During the first decade of my life, we lived with her parents in Stockholm. Gradually I realised that I had a father somewhere. At some point I also learned about the family secret — that they were not divorced, but that I was born out of wedlock, and that she had formally married and divorced a friend to acquire a married woman’s surname.
Around the age of 15, being alone at home one day and sneaking around in her belongings, I found a small calendar book from 1946 in the back of a drawer. I remember opening it with some trepidation, feverishly browsing the entries nine months before my birth, and finding a mid-March note: “Party at the Academic Association” — she was a lab technician in training at the University of Lund in southern Sweden, and apparently liked hanging out with the students — and then the next day: “God, what have I done!”.
I still remember the shock, holding the diary in my hands, feeling a bit guilty for having sneaked in her private papers — and saying loud to myself over and over again: “That’s me, that’s me! What have you done? I’m a mistake!”
I don’t think I ever mentioned my breach of privacy, and I’m sure we never spoke about the entry. It was something I kept to myself, and I have never forgotten the feeling that afternoon of being a mistake. I think that was the moment when I lost my innocence.

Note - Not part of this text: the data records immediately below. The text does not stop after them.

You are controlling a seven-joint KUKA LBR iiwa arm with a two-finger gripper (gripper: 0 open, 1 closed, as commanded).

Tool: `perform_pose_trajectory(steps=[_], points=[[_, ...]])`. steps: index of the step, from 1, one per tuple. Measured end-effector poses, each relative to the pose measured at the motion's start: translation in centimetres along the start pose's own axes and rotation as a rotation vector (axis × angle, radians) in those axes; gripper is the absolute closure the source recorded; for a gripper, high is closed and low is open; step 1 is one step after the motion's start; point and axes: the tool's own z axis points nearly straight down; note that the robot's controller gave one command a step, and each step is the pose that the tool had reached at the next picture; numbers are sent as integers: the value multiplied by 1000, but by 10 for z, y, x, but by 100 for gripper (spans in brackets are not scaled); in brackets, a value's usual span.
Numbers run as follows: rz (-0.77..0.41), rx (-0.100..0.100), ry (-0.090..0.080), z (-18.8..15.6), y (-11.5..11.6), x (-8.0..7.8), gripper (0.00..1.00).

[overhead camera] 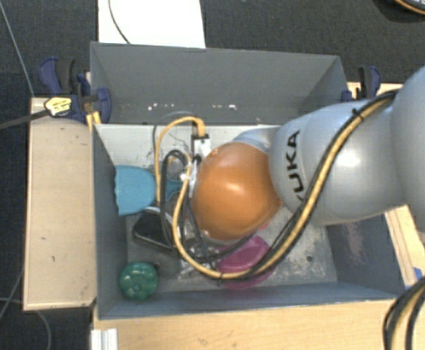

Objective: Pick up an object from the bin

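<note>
Black object (150, 232), flat and dark, is seen on the floor of the bin (212, 79) in its left half, just below a light blue object (134, 189) and above a green ball (138, 280) that sits in the near left corner. The arm (358, 159) is reached in from the right, and its orange cover (234, 192) is hung over the middle of the bin, ringed by yellow and black cables (321, 173). What can be made out of the tool (194, 246) is a dark mass under the left lower edge of that cover. Whether it is spread, pressed together or pinched on anything cannot be told, since the cover and cables lie across it.

The coming move is judged to turn on one relation. The black object lies to the left of the tool, just beside it and perhaps touching, with its long axis run slantwise from upper left to lower right. On the other side, a magenta object (247, 259) is partly covered by the arm and is seen just to the right of the tool, low in the bin. It cannot be settled which of the two is directly beneath the tool. The blue object and the green ball are both farther off to the left. No object is seen lifted clear of the bin floor, so the pick is judged as not yet made.
</note>
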Motion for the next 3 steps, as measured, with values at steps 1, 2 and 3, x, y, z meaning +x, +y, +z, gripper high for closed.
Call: perform_pose_trajectory(steps=[1, 2, 3], points=[[2, 5, -2, -27, -2, -1, 100], [2, -2, -2, -59, 0, -2, 100], [3, 6, -3, -105, -3, -2, 100]])
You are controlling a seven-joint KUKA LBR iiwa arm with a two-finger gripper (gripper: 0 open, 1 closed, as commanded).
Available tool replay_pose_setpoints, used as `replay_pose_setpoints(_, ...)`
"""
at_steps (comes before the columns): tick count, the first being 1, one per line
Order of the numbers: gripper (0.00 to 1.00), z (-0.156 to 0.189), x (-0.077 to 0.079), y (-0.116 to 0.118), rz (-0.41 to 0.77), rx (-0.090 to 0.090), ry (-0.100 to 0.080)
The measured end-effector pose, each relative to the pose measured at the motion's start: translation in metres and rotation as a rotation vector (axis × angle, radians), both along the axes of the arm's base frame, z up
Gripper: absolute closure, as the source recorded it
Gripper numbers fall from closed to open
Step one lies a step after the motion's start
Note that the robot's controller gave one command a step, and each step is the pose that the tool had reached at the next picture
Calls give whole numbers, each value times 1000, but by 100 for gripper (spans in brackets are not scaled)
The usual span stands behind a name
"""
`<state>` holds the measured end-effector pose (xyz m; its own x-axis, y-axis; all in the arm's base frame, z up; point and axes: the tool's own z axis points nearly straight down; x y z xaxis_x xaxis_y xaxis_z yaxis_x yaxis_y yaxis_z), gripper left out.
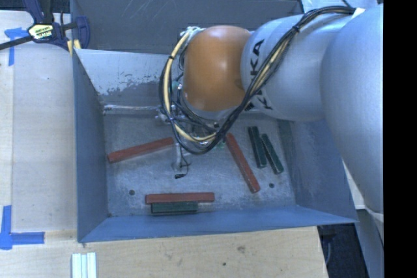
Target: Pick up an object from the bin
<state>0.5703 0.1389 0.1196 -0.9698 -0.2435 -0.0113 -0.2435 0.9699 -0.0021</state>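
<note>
My gripper (180, 167) hangs below the orange cover, low over the bin floor near the middle. A long reddish-brown stick (139, 150) lies just to its left, slanting up toward the gripper, with its right end close beside it. Another reddish-brown stick (243, 164) lies to the right, slanting down and away. Nothing shows in the gripper's grasp.
Two dark green sticks (258, 146) (273, 154) lie side by side at the right of the floor. Near the front wall a brown stick (180, 197) lies flat with a dark green stick (174, 208) right below it. The arm and its cables cover the bin's back right.
</note>
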Motion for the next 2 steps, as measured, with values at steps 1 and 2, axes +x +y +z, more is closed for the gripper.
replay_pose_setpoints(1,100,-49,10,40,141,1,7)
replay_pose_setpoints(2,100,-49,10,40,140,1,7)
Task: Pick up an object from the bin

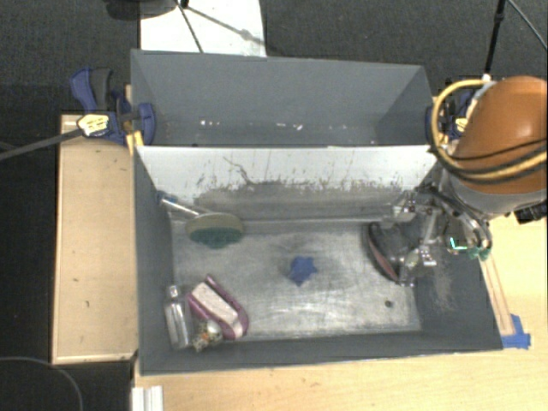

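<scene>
My gripper [413, 253] is low at the right end of the bin, close to the right wall. Right against its left side lies a dark oval thing with a reddish edge [382, 250]; whether the gripper touches it or has hold of it I cannot tell. A small crumpled blue piece [300, 270] lies on the bin floor in the middle, well left of the gripper. A tiny dark speck [388, 303] sits on the floor just in front of the gripper.
A round green pad on a metal handle [215, 228] lies at the back left. In the front left corner are a pink and purple packet [219, 307] and a clear small bottle [177, 317]. The arm's orange cover hangs over the right rim.
</scene>
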Controlling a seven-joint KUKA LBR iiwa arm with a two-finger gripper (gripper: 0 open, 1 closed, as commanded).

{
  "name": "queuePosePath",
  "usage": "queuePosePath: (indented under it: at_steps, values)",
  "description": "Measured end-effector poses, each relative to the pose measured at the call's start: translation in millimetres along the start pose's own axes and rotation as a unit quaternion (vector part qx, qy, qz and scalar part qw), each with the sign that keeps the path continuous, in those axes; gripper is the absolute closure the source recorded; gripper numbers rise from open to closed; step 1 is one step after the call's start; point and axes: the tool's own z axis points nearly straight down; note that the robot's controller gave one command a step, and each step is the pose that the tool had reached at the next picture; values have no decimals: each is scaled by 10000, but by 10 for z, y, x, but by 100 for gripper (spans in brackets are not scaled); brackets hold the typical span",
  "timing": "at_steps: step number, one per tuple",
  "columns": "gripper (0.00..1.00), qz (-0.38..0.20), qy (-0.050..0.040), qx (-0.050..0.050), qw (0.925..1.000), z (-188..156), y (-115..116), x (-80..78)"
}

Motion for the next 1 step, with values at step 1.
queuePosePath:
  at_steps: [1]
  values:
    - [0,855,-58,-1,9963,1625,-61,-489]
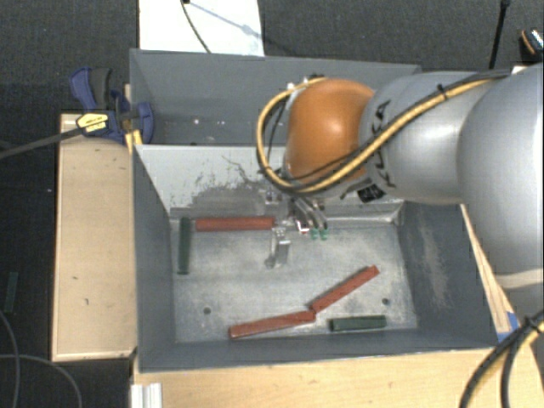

I don’t blame her for anything. She was young and lonely, far away from home, probably didn’t know much about prevention. In those days, having a child out of wedlock was a family scandal, so I don’t blame her for keeping the diary entry to herself. (The diary was not among the few belongings left after she died in 2014.)
But it hurts nonetheless. Both to think about it and to write about it. And I feel slightly embarassed about sharing it like this.
One aim of this project is to explore the experience of sharing such memories with others in the public domain. Why is it embarassing? And what does the embarassment tell me about myself and my understanding of privacy? And most importantly, does it help making the painful memory fade away? Is this kind of public sharing of painful memories a way towards healing?